Memo to premiers: Covid a lesson in leadership vs management
The politicians and commentators living behind the political Brisbane Line with their sniping at West Australian Premier Mark McGowan quite obviously don’t know the difference between a leader and a manager.
The first duty of the prime minister and the premiers is to make sure that the people for whom they are responsible are kept safe and healthy. McGowan has done this for us in WA (and I say that as a lifelong conservative voter). McGowan has shown strong leadership by being prepared to make hard decisions quickly, even though he knows it might hurt him politically. As a result, we’ve been able to live life in a normal fashion without too much bother here in the West.
On the other hand, Gladys Berejiklian’s “management” of the Covid outbreak in Sydney has demonstrated that she is no leader, instead being a “manager” trying to please too many people or interest groups and as a result pleasing no one. Instead of going into a hard and fast immediate lockdown, Berejiklian shillyshallied and Sydney’s current agony is the result: two months of a Clayton’s lockdown with the prospect of at least two more with the much greater damage to the economy.
Should we learn to live with Covid? Scott Morrison and Berejiklian want us to do so by likening it to living with flu. A much better comparison would be Covid and tuberculosis. TB was defeated by the widespread vaccination given to children entering their teens. Instead of leaving it to become a dog’s breakfast of different rules around the country, Morrison should show some genuine leadership and legislate federally to make Covid vaccinations compulsory.

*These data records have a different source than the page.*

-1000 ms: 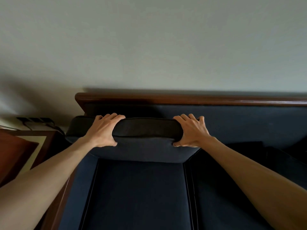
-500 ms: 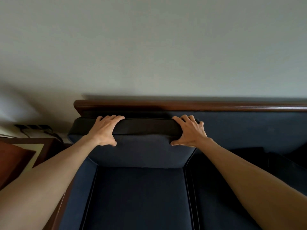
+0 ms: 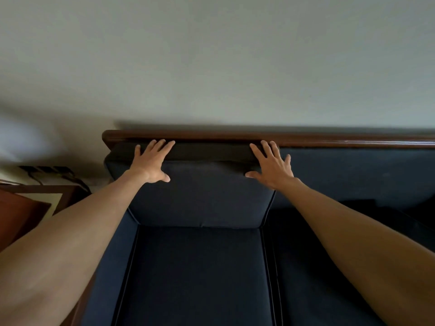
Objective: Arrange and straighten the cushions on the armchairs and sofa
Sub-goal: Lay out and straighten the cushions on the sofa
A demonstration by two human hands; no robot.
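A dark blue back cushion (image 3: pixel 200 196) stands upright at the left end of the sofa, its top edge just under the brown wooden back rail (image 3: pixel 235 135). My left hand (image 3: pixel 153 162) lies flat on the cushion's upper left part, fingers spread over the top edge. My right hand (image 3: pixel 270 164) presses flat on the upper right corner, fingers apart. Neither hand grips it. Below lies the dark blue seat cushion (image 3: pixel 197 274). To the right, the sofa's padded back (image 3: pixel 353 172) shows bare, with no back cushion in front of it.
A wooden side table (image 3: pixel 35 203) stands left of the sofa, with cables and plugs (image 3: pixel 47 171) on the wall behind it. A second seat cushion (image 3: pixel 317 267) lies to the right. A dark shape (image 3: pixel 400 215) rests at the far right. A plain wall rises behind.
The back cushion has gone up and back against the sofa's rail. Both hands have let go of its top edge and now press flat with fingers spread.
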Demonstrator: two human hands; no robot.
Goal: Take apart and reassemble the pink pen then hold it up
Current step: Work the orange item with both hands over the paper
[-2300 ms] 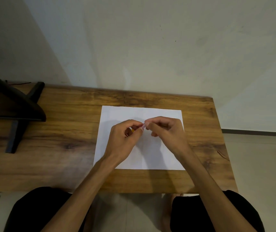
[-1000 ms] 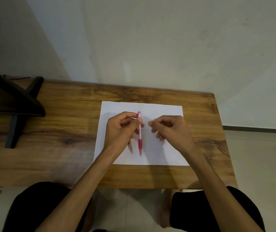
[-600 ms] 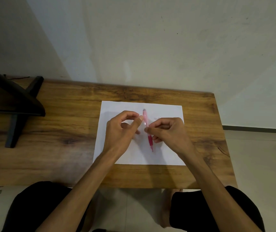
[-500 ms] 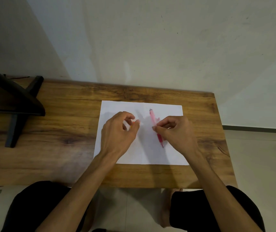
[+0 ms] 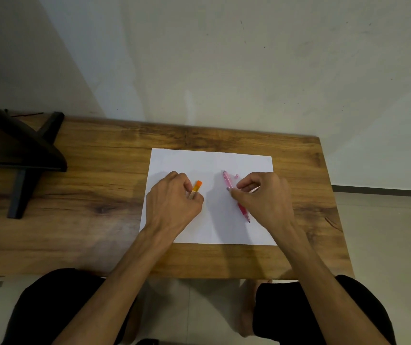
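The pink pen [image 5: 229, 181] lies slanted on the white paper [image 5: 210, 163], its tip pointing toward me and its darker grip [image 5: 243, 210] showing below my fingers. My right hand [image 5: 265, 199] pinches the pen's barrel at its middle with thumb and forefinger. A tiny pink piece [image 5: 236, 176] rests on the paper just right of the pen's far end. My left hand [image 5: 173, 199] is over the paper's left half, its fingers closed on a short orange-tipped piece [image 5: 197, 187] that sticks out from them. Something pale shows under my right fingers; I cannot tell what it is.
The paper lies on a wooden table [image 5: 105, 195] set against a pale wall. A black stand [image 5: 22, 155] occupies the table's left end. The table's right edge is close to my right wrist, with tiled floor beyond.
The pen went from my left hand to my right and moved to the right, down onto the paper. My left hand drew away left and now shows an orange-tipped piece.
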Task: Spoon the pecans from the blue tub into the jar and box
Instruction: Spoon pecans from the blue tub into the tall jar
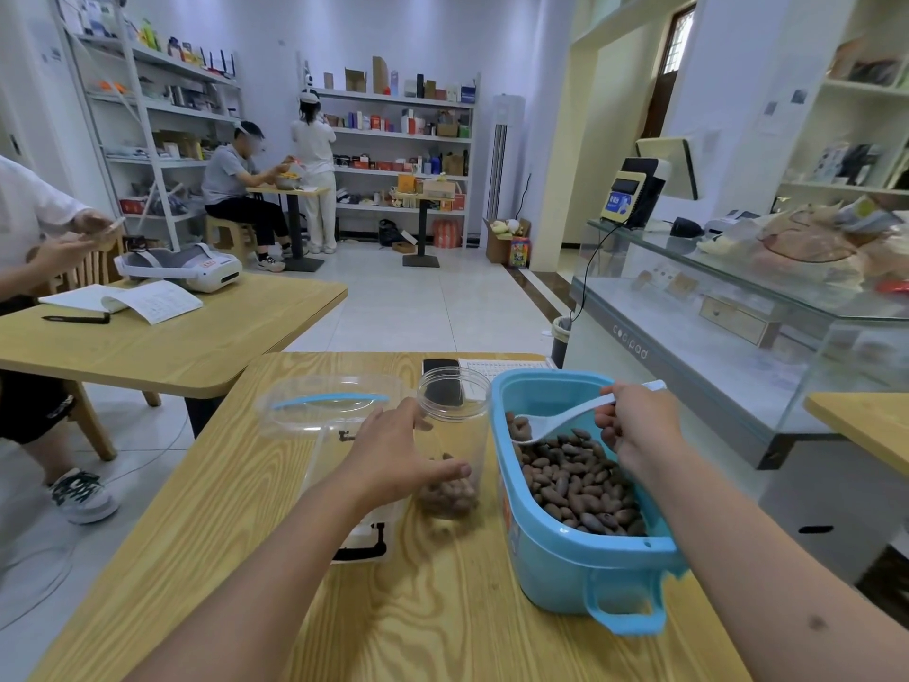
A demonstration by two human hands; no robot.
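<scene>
A blue tub stands on the wooden table at the right, holding a heap of brown pecans. My right hand grips the handle of a white plastic spoon; its bowl rests on the pecans at the tub's far end. A clear jar stands just left of the tub with a shallow layer of pecans at its bottom. My left hand wraps around the jar's side. A clear box with a blue seal sits left of the jar, partly hidden by my left hand.
A black phone and a paper sheet lie at the table's far edge. A glass counter stands to the right. Another wooden table with a notebook stands to the left, where a person sits.
</scene>
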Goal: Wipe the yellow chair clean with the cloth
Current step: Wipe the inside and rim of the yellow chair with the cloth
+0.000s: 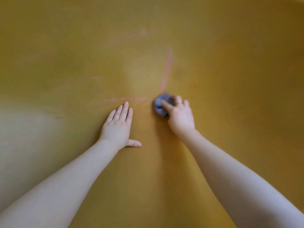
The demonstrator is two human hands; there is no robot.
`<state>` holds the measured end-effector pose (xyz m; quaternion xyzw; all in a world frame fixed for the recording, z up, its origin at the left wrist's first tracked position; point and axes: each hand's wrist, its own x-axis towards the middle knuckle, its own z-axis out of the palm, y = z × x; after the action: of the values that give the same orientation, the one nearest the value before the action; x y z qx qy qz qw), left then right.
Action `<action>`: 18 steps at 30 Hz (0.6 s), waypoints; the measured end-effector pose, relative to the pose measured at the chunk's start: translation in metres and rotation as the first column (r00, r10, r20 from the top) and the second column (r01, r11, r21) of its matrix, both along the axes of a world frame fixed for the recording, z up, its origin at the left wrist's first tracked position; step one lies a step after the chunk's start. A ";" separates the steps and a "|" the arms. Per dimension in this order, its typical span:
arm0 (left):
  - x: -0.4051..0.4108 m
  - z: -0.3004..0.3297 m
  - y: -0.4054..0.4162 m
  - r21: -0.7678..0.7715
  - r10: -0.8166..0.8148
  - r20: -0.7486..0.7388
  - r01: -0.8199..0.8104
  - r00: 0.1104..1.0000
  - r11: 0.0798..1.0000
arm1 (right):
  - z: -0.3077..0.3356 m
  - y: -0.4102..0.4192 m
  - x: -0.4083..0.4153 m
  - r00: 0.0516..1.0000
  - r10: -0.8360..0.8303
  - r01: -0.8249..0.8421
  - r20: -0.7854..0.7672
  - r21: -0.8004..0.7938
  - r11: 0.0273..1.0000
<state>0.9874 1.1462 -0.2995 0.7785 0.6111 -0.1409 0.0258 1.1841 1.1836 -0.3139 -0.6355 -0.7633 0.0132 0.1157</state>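
The yellow chair's surface (pixel 164 30) fills almost the whole view. Faint pink streaks cross it: one long line (pixel 166 71) running up from the cloth, one (pixel 125 99) just above my left fingertips. My right hand (pixel 179 116) grips a small bunched grey-purple cloth (pixel 160 104) and presses it on the chair at the lower end of the long streak. This hand is blurred and wears a ring. My left hand (pixel 118 125) lies flat on the chair to the left of the cloth, fingers straight, thumb out to the right.
More faint pink marks show at the upper middle (pixel 139 32) and at the left (pixel 95 77). A thin dark scuff (pixel 56 115) lies at the far left. The chair's surface curves up towards the top right corner (pixel 292 7).
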 end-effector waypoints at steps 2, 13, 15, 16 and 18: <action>-0.002 -0.002 0.000 -0.007 0.010 0.026 -0.010 1.000 1.000 | 0.006 0.010 0.030 0.985 -0.171 0.172 -0.018 0.077 0.982; -0.044 0.013 -0.010 0.095 0.003 0.130 -0.015 0.992 0.995 | -0.024 -0.034 -0.099 0.982 -0.130 0.127 -0.137 -0.028 0.991; -0.056 0.017 -0.011 0.075 0.024 0.070 -0.030 0.997 0.997 | -0.023 -0.053 -0.113 0.989 -0.028 0.021 -0.145 -0.048 0.999; -0.059 0.018 -0.011 0.062 0.037 0.031 -0.039 0.999 0.997 | -0.024 -0.058 -0.114 0.995 0.032 -0.037 -0.093 -0.061 0.997; -0.062 0.018 -0.009 0.032 0.072 -0.012 -0.071 0.997 0.997 | -0.024 -0.054 -0.103 0.989 0.149 -0.149 0.002 -0.032 0.988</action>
<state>0.9257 1.1371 -0.2810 0.7555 0.6408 -0.1354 0.0145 1.0807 1.1293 -0.3375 -0.5784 -0.8086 0.0325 0.1024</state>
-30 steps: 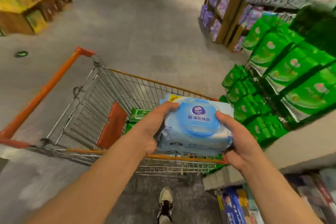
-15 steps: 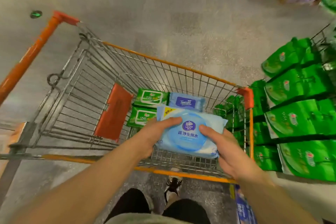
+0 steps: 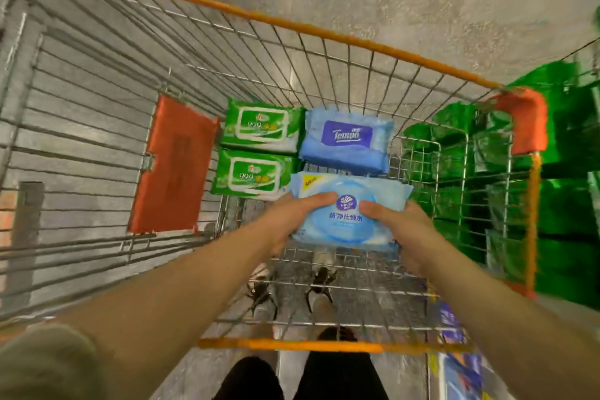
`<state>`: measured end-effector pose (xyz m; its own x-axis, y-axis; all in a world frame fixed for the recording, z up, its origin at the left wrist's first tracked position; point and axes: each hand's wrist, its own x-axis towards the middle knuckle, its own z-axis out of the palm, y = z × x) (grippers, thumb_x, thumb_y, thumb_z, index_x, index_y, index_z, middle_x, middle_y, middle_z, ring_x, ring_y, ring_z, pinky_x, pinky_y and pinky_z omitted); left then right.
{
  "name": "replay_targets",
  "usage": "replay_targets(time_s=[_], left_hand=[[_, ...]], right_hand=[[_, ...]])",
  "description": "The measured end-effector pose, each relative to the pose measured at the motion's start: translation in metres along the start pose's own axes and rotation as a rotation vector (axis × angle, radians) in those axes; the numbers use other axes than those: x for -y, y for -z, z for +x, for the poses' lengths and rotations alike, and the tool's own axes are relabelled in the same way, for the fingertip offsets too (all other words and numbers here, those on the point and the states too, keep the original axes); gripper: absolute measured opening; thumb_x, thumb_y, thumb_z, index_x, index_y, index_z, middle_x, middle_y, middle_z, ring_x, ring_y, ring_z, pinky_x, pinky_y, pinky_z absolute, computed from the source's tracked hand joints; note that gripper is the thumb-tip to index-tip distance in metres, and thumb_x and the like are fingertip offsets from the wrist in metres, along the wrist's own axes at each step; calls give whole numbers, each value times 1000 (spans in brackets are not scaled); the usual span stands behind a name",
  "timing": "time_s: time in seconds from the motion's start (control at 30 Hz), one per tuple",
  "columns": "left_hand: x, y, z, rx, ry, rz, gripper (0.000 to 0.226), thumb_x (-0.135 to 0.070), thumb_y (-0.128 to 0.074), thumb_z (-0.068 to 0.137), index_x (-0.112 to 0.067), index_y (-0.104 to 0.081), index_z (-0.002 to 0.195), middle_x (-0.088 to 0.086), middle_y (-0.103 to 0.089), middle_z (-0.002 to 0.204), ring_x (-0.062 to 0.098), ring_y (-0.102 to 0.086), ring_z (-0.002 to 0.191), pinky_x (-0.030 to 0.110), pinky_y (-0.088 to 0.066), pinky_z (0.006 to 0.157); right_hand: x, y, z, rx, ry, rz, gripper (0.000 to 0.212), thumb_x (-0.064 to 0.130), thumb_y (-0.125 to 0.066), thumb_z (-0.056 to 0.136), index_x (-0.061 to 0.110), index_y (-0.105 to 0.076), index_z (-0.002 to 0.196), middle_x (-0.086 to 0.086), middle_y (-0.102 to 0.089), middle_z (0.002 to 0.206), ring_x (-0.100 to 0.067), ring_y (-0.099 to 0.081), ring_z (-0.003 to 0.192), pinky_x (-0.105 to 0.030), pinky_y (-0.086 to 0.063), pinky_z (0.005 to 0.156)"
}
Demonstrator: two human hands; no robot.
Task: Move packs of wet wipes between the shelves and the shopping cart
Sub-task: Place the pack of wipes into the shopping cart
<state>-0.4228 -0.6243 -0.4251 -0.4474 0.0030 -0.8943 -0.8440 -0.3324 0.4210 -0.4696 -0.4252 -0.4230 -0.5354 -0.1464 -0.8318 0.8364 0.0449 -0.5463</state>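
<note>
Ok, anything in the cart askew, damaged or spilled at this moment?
Nothing stands out. Two green packs and the blue Tempo pack lie flat, side by side on the cart floor. The left hand and right hand hold the light blue pack level just in front of them. No tears or spills show.

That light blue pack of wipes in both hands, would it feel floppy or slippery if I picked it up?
Probably soft rather than stiff: the light blue pack is a film pouch whose edges look rumpled, and the left hand and right hand grip it from both sides. Its glossy wrapper may be a little slippery. It lies flat, like the Tempo pack, so it is unlikely to roll.
</note>
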Motion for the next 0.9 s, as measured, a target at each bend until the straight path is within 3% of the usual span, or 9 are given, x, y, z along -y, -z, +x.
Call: replay_targets(time_s=[0.1, 0.2, 0.3, 0.43, 0.53, 0.63, 0.73, 0.8, 0.9], left_hand=[[-6, 2, 29, 2, 19, 27, 27, -22, -79, 88, -13, -73, 113, 8, -81, 97, 21, -78, 75, 30, -62, 60], [-9, 3, 52, 40, 27, 37, 18, -16, -77, 90, -14, -73, 107, 3, -80, 85, 17, -77, 70, 27, -60, 55], [-11, 3, 67, 48, 31, 18, 9, -12, -75, 91, -15, -73, 99, 2, -80, 81, 17, -77, 68, 28, -59, 53], [-6, 2, 88, -50, 6, 36, 34, -8, -79, 87, -10, -70, 120, 11, -78, 110, 28, -77, 93, 37, -65, 71], [0, -3, 99, -255, -35, 239, 37, -15, -82, 85, -10, -68, 119, 9, -76, 116, 28, -74, 100, 45, -62, 88], [-4, -12, 94, -385, -88, 456, 37, -25, -80, 86, -14, -68, 119, 6, -73, 114, 28, -69, 102, 41, -58, 92], [-12, -16, 80, -385, -99, 547, 39, -33, -79, 86, -14, -67, 118, 5, -71, 111, 28, -67, 99, 36, -56, 83], [-19, -14, 66, -359, -121, 613, 41, -39, -77, 87, -14, -66, 117, 5, -71, 110, 27, -67, 96, 34, -53, 76], [-34, -10, 37, -339, -177, 690, 48, -43, -74, 89, -19, -62, 128, 6, -70, 125, 28, -67, 106, 38, -56, 84]], right_hand=[[-10, 2, 30, -33, -8, 27, 72, 18, -85, 59, 7, -64, 127, -12, -76, 111, -30, -76, 94, -41, -65, 72], [-19, 5, 56, -43, 1, 29, 82, 22, -88, 54, 9, -61, 130, -11, -76, 115, -31, -75, 99, -47, -63, 81], [-27, 7, 75, -33, -4, 55, 69, 16, -85, 62, 10, -63, 128, -11, -76, 114, -30, -75, 98, -48, -63, 80], [-37, 3, 92, -5, -11, 37, 54, 9, -82, 70, 16, -65, 120, -7, -76, 115, -25, -75, 99, -42, -63, 82], [-37, 1, 104, -58, -24, -100, 54, 5, -85, 75, 14, -64, 124, -4, -75, 115, -23, -74, 99, -35, -63, 76], [-31, 2, 111, -93, -59, -190, 50, 8, -86, 77, 13, -66, 123, -5, -76, 112, -27, -74, 98, -45, -62, 81], [-18, 7, 108, -190, -81, -351, 53, 26, -89, 75, 11, -65, 120, -9, -74, 115, -32, -72, 99, -53, -59, 89], [-4, 9, 96, -224, -71, -528, 56, 40, -83, 75, 11, -64, 119, -9, -71, 115, -31, -70, 98, -49, -58, 89], [18, 13, 71, -268, -22, -753, 44, 38, -69, 91, 10, -57, 124, -7, -65, 115, -29, -64, 99, -39, -53, 84]])
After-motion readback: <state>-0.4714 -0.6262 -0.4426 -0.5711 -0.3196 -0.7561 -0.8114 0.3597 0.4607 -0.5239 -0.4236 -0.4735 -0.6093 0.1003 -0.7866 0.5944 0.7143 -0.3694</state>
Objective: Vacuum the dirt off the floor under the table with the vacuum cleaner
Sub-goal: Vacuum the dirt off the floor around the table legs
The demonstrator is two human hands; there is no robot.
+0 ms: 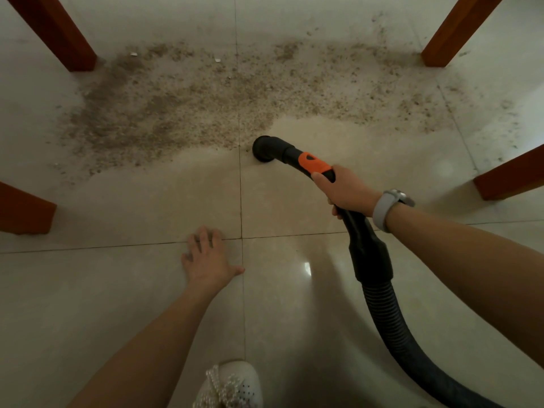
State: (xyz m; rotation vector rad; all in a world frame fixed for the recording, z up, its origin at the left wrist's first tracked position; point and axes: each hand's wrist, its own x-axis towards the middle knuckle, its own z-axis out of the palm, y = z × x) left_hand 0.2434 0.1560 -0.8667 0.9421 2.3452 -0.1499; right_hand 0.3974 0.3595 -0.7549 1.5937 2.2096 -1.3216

David Armstrong, Maylands, WA
Gideon Haigh’s identification of the four stages of Melbourne’s community response to Covid restrictions as fear, stoicism, resignation and a “spirit of sour vengeance … infectious as any Delta variant” is unhappily accurate (“In alienation, anger all we have left in common”, 16/8).
For as Melbourne’s case numbers grow, and the current lockdown is extended to early September, the desire to throw off lockdown shackles, regardless of the consequences, not only seemed to explode this past weekend but looks set to create a pressure-cooker environment in Melbourne over the coming three weeks.
From ubiquitous, quietly defiant, maskless gatherings, to publicised and organised large social groupings and party events, there has been noncompliance on a level that begs the question of a deliberate “party putsch” taking the place of earlier mass protests.
As Haigh pertinently asks, “But where to now?” when, increasingly, sections of the community eschew compliance? Where to for the community and where to for authorities? Particularly those whose duty is to enforce responsible community co-operation with Covid mandates?
Deborah Morrison, Malvern East, Vic
Our Premier, Daniel Andrews, says he had “shitty choices” when imposing yet another restriction on us (“Curfew is pointless, experts”, 17/8). Seeing what harm his ongoing incarceration is doing to my five school-age grandkids, may I say Victorians made a “shitty choice” ever electing him.
Alan Chipp, Hawthorn East, Vic
Head of steam
If only a few of the men in the AFL code wear helmets, with the intensity of play shown by some of the females in the AFLW, and several life-changing concussions already in the mix, as well as a death in South Australia, when will the code finally mandate wearing of helmets?
Prior to being contracted, are players each made to sign a legal document abrogating the AFL of damages caused by head injuries?
Let’s put some logic and common sense back into our favourite football code.
None of us wants to see our sports “heroes” end up like Muhammad Ali.
Eldert Hoebee, Torrens Park, SA
Super powers
I read Richard Gluyas’s article “Investment clout set to silence climate sceptics” (14-15/8) with increasing annoyance and dismay.
The voice of the chief executive of the Australian Council of Superannuation Investors, Louisa Davidson, I read, “is amplified by the $2.2 trillion pool of savings invested by her fund-manager members”. That sounds a bit like other people’s money to me. Did the other people give consent for their hard-earned money to be used for the purpose of Davidson’s virtue-signalling self-promotion? I very much doubt it.
It is utterly wrong for anyone in Davidson’s situation to take it upon themselves to bow to whatever fashionable cause takes their fancy, and divert their attention from their duty to the people whose money has been entrusted to them. ASIC is negligent in its absence of attention to this behaviour.